Afin d’éviter ce genre de situation, prenez en compte les droits légitimes des héritiers réservataires lors de la rédaction du testament ou de la donation. Autrement, des démarches juridiques plutôt complexes seront inéluctables. Elles permettent notamment de rétablir l’équilibre entre toutes les parties. Bref, assurez-vous que les donataires permettent de compenser les héritiers réservataires.

Notons que les règles de l’indivision s’appliquent mécaniquement aux biens donnés. Si plusieurs héritiers ont été désignés par l’auteur de la donation, ils doivent gérer ensemble le bien. Toutes les parties doivent participer lors des prises de décisions concernant son utilisation, sa rénovation, sa location ou sa vente.
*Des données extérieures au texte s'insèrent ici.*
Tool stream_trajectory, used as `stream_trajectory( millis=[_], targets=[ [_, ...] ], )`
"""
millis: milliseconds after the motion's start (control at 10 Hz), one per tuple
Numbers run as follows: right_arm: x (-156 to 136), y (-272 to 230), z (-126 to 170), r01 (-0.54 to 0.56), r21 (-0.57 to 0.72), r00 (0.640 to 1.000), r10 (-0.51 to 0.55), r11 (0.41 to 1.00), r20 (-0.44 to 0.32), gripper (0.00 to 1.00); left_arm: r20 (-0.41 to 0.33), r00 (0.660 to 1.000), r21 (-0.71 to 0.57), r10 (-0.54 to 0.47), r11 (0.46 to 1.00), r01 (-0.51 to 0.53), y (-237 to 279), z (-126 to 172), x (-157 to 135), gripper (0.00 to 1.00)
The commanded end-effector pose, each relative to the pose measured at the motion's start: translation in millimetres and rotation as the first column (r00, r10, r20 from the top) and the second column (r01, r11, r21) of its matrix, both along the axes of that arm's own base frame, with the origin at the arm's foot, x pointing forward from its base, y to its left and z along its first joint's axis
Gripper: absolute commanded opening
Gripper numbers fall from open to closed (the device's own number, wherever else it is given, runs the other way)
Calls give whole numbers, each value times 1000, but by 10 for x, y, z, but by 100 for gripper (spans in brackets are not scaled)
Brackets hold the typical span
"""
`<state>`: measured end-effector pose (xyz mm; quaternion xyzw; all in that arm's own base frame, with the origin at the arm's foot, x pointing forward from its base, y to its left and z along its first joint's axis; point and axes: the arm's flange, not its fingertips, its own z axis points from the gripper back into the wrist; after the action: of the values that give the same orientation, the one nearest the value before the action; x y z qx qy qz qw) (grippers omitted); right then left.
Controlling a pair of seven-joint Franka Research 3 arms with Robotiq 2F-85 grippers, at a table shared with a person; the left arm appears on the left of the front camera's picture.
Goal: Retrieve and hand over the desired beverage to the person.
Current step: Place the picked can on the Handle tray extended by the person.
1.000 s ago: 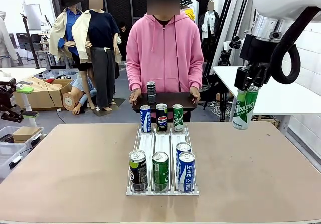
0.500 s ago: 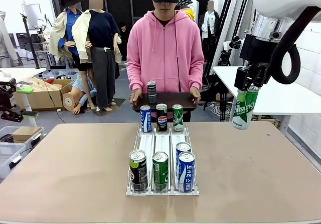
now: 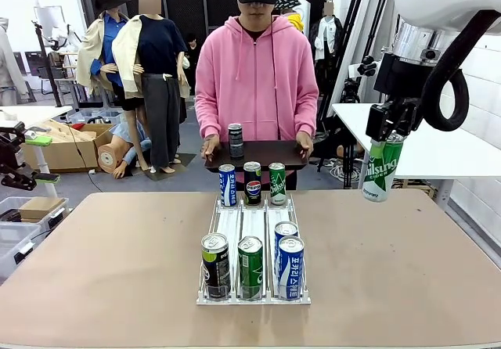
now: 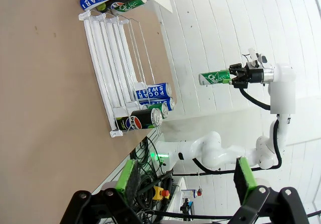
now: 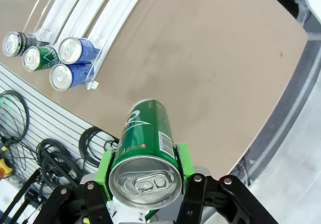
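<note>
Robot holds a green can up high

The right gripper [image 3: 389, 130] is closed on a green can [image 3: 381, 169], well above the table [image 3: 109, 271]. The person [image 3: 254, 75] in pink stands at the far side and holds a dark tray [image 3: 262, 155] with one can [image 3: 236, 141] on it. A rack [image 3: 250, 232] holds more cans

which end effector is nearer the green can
Right: the right end effector is clamped on the green can; the left end effector is open, far from it.
</note>
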<state>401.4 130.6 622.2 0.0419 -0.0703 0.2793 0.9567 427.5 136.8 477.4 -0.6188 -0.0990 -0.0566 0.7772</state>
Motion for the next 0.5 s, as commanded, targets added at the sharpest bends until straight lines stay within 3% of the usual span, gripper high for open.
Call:
stream_trajectory(
  millis=[0,400],
  targets=[
    [6,-4,27,7,3,1000,-7,1000,5,23,5,1000,1,6,1000,-6,-8,17,-28,100],
    [6,-4,27,7,3,1000,-7,1000,5,23,5,1000,1,6,1000,-6,-8,17,-28,100]
  ],
)
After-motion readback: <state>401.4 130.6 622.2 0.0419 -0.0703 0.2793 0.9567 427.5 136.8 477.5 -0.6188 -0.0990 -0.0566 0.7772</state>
Quelques pistes à creuser pour éviter les litiges liés à la succession

Dans le cadre d’un démembrement de propriété, d’autres règles supplémentaires s’appliquent à une succession. Les droits du parent usufruitier doivent être respectés, surtout en présence d’un testament. Concrètement, si ce dernier donne l’autorisation à l’enfant nu-propriétaire à occuper le bien, un loyer devra lui être versé en contrepartie.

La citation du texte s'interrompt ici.